Des chapelles de Saint Arnoux, à Seillans dans le Var et récemment rénové à Le Mas dans l'arrière pays de Grasse


En septembre 2023, lors d'une réforme diocésaine, plusieurs paroisses ont été regroupées. Celles de Roquefort-les-Pins, Le Rouret, Châteauneuf-de-Grasse et Opio ont ainsi été renommées « Paroisse Saint Arnoux ».


Des familles anciennes, deux chapelles et un grand artiste

Bien que l'on ne sache pas exactement qui l'a construite, la chapelle d'origine de Bar-sur-Loup, qui appartenait à la paroisse voisine de Tourrettes-sur-Loup, a toujours été entretenue par la paroisse de Bar-sur-Loup. Certains pensent que le Comte de Bar-sur-Loup l'aurait édifiée en guise de repentance pour ses méfaits, notamment la rupture du jeûne.

En 1867, la chapelle d'origine fut gravement endommagée par des tempêtes et de fortes pluies, seul le buste de Saint Arnoux restant intact. Le curé de Bar-sur-Loup projeta une reconstruction rapide afin de permettre aux nombreux pèlerins de continuer à s'y rendre entre la mi-juillet et la mi-septembre. La famille Agard, établie de longue date et reconnue pour sa générosité, proposa de financer le projet. Antoine-Fortuné Agard, chef de famille, avait déjà fait preuve de cette générosité par le passé, notamment par un don à l'église Saint-Antoine et au baptistère de Bar-sur-Loup. Une plaque commémorative à Bar-sur-Loup atteste que la paroisse de Bar-sur-Loup obtint le droit d'usufruit de la chapelle, comme en témoigne l'inscription : « Honneur et reconnaissance à Mr Antoine-Fortuné Agard, qui a cédé à perpétuité la jouissance et l’usufruit de cette chapelle à la fabrique de l’église du Bar, sa patrie. 1867. ».
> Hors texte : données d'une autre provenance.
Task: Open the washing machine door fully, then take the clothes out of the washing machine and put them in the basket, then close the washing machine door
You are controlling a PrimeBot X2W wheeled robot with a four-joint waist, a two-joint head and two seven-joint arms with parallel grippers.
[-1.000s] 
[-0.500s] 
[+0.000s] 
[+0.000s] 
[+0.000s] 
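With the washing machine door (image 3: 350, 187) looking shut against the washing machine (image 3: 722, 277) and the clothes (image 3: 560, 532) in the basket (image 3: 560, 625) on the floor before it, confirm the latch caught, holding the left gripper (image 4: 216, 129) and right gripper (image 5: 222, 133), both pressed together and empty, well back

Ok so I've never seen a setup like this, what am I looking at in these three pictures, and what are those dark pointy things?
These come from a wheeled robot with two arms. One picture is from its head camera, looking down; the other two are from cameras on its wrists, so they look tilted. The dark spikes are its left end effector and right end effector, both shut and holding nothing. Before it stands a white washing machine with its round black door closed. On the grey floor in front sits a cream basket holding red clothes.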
La vaste propriété de la famille Agard


Cependant, la nouvelle chapelle fut érigée à Pont-du-Loup, sur le territoire communal du village fortifié voisin de Gourdon, ce qui incita Victor Giraud, le propriétaire de la chapelle détruite, à mobiliser des moyens pour la restaurer. Malgré ces efforts, elle demeure une ruine à ce jour. Néanmoins, les pèlerinages purent reprendre dès 1881. Deux pèlerinages traditionnels avaient lieu le 18 juillet, l'un partant de Bar-sur-Loup et l'autre de Tourrettes-sur-Loup. La chapelle de Pont-sur-Loup ne joua plus aucun rôle, et la statue de Saint-Arnoux est à ce jour en possession de la famille Agard-Giraud, unie par de nombreux liens et mariages.
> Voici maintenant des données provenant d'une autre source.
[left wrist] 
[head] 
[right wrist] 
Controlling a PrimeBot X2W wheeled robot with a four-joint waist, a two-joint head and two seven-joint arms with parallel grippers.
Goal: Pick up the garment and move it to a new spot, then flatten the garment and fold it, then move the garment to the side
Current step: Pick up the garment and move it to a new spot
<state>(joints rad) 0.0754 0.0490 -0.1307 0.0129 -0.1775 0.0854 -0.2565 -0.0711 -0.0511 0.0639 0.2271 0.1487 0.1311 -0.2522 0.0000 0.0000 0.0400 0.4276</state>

Avec Picasso dans l'atelier Madoura en 1949, "Paysage" (1963) de Jules Agard


Les familles Agard et Giraud étaient de riches propriétaires terriens, marchands et parfois même parfumeurs à Grasse. De plus, les Agard possédaient une très importante huilerie d'olives. Antoine-Fortuné Agard, né en 1827 à Bar-sur-Loup, était le fils de François Agard et de Marie Cécile Rosalie Giraud. La famille Agard se ramifia et étendit son influence à l'ouest du département des Alpes-Maritimes. L'artiste le plus célèbre de cette lignée est Jules Agard (1905-1986), qui fut le potier-tourneur majeur des œuvres de Picasso à l'atelier Madoura de Vallauris.